→ YOUR INSTRUCTIONS
Copy each line of the records that includes "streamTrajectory".

→ DATA SUPPLIED

┌────────

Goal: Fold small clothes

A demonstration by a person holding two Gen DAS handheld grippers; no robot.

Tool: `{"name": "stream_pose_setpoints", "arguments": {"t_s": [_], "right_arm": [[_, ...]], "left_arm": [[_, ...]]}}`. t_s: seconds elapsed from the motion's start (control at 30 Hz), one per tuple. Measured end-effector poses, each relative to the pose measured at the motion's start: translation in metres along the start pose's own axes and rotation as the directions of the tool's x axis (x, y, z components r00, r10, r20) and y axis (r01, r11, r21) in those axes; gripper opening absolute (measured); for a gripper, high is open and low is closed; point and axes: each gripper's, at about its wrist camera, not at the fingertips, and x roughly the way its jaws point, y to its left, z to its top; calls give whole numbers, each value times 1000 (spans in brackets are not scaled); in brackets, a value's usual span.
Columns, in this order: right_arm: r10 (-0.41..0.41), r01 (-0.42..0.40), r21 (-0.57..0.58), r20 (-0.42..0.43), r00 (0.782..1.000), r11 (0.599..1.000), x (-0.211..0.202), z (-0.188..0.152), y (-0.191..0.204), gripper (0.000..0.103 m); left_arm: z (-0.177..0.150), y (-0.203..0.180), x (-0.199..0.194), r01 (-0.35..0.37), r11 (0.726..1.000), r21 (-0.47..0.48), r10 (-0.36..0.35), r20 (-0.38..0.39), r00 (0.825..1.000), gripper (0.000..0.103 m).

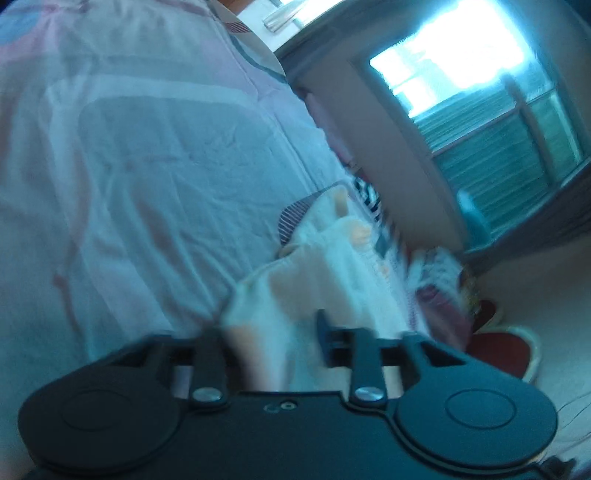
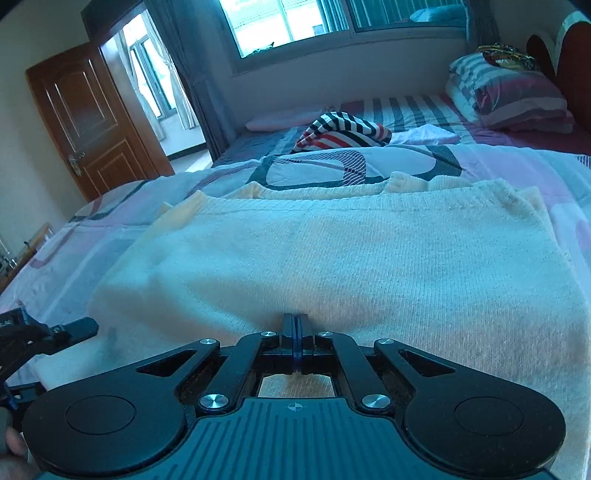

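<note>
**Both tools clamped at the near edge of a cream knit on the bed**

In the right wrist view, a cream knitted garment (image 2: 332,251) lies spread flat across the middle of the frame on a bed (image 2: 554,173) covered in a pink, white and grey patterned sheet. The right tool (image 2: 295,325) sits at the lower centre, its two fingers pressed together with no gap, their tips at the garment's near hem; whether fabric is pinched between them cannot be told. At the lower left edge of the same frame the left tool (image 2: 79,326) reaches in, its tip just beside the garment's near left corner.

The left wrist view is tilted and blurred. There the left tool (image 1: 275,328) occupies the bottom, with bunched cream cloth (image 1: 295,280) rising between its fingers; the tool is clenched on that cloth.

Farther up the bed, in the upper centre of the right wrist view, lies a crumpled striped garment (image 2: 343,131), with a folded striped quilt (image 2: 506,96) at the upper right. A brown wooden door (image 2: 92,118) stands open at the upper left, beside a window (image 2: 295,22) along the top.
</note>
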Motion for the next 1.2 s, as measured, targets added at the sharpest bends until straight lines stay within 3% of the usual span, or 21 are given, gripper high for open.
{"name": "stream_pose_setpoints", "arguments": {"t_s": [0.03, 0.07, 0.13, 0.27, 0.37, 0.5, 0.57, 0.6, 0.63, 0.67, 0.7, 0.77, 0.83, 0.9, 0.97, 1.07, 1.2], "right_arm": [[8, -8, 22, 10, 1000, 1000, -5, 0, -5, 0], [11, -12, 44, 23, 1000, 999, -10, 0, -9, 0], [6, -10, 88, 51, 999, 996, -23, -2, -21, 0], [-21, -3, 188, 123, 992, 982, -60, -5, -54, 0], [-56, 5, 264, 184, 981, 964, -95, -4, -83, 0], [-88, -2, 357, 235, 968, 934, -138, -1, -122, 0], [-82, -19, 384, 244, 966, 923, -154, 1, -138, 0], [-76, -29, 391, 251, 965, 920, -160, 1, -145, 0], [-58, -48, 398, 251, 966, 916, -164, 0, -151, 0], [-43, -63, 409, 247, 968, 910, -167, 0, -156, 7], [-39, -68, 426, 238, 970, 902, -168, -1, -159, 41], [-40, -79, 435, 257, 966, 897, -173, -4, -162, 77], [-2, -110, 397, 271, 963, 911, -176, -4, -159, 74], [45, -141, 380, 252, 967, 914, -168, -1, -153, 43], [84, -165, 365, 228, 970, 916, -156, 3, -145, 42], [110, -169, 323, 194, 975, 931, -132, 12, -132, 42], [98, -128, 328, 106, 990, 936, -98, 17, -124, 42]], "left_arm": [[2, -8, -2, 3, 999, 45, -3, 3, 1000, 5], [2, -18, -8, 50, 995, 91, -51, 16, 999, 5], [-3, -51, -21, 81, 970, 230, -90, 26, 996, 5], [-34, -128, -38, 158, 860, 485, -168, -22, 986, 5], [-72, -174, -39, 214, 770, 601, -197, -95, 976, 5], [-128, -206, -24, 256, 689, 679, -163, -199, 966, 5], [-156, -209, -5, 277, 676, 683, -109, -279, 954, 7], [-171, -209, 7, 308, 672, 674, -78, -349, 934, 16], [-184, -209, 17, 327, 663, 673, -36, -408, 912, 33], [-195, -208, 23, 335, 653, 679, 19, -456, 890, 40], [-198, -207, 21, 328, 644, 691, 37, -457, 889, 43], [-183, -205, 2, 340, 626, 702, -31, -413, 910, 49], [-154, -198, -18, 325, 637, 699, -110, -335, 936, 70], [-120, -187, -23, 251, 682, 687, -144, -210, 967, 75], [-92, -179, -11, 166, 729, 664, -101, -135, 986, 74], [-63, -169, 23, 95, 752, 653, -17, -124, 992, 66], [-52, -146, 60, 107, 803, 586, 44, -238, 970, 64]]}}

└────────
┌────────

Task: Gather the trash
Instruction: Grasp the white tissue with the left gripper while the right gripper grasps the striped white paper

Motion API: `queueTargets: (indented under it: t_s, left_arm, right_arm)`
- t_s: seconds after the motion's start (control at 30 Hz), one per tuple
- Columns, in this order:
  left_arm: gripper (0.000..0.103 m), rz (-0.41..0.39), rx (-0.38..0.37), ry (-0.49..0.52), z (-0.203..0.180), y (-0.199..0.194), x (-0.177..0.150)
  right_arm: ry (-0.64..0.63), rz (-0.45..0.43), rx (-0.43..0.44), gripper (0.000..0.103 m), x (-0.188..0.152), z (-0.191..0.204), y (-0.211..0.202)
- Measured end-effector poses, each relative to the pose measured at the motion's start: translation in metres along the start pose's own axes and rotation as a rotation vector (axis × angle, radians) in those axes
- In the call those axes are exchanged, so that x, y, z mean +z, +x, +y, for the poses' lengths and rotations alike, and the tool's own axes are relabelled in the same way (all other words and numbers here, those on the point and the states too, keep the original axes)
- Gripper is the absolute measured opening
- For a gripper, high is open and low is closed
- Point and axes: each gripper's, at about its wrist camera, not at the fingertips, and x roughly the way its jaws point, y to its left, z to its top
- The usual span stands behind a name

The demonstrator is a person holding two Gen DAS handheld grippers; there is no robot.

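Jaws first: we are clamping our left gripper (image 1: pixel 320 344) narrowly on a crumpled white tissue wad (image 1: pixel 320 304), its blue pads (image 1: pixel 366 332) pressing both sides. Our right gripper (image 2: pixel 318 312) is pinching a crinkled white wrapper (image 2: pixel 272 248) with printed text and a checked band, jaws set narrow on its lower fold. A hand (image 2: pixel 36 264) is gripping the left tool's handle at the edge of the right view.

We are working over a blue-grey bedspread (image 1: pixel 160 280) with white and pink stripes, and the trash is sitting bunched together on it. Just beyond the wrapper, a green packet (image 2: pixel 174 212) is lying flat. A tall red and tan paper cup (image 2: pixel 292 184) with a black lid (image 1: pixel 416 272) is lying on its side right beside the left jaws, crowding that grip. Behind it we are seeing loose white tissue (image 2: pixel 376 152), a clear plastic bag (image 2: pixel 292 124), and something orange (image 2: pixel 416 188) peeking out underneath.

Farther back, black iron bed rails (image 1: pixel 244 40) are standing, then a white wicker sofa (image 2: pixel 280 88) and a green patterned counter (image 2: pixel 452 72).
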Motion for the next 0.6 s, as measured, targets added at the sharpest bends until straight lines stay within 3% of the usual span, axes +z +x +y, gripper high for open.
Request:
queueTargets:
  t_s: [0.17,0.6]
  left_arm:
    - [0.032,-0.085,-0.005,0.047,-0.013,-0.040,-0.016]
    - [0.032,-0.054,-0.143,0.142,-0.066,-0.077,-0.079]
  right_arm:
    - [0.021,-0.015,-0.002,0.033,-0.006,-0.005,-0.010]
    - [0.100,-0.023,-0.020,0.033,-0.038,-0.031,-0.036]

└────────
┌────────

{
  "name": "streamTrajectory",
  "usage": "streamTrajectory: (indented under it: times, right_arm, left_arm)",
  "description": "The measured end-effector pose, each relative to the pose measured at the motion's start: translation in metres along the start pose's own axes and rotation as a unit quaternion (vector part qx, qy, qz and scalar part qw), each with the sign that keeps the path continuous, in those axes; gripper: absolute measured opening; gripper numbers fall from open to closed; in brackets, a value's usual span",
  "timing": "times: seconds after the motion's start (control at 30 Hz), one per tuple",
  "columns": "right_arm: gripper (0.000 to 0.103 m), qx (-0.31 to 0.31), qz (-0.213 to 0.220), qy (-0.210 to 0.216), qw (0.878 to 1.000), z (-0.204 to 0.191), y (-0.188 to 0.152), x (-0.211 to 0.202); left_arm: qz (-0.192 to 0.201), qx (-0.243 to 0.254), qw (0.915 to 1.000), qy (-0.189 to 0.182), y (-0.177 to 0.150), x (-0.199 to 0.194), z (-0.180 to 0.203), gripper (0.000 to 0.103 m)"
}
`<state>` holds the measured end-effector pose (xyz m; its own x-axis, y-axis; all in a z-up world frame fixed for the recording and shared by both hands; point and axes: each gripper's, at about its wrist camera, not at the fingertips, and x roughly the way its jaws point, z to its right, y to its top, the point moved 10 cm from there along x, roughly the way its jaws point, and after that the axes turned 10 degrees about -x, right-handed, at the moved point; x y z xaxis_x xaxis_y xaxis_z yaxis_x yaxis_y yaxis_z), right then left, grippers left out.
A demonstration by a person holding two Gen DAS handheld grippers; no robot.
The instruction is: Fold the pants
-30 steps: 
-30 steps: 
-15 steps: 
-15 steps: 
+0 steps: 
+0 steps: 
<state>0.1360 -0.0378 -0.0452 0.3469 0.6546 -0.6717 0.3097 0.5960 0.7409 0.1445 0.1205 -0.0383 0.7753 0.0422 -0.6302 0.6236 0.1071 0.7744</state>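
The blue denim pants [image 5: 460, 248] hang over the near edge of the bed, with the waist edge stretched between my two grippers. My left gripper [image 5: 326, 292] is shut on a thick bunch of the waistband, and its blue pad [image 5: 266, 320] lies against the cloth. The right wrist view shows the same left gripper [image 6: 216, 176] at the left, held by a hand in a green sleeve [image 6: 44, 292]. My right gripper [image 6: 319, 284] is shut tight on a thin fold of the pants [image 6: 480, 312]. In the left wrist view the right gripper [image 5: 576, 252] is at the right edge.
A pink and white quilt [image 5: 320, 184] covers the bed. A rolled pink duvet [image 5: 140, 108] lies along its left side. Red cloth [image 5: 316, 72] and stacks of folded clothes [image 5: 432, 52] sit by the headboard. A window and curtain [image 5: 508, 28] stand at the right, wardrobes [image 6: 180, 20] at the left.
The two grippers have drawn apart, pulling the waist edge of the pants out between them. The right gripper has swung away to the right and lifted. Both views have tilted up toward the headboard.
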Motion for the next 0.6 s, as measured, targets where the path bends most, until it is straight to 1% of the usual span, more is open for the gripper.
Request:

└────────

→ PROBLEM SOLUTION
  "name": "streamTrajectory",
  "usage": "streamTrajectory: (indented under it: times, right_arm, left_arm)",

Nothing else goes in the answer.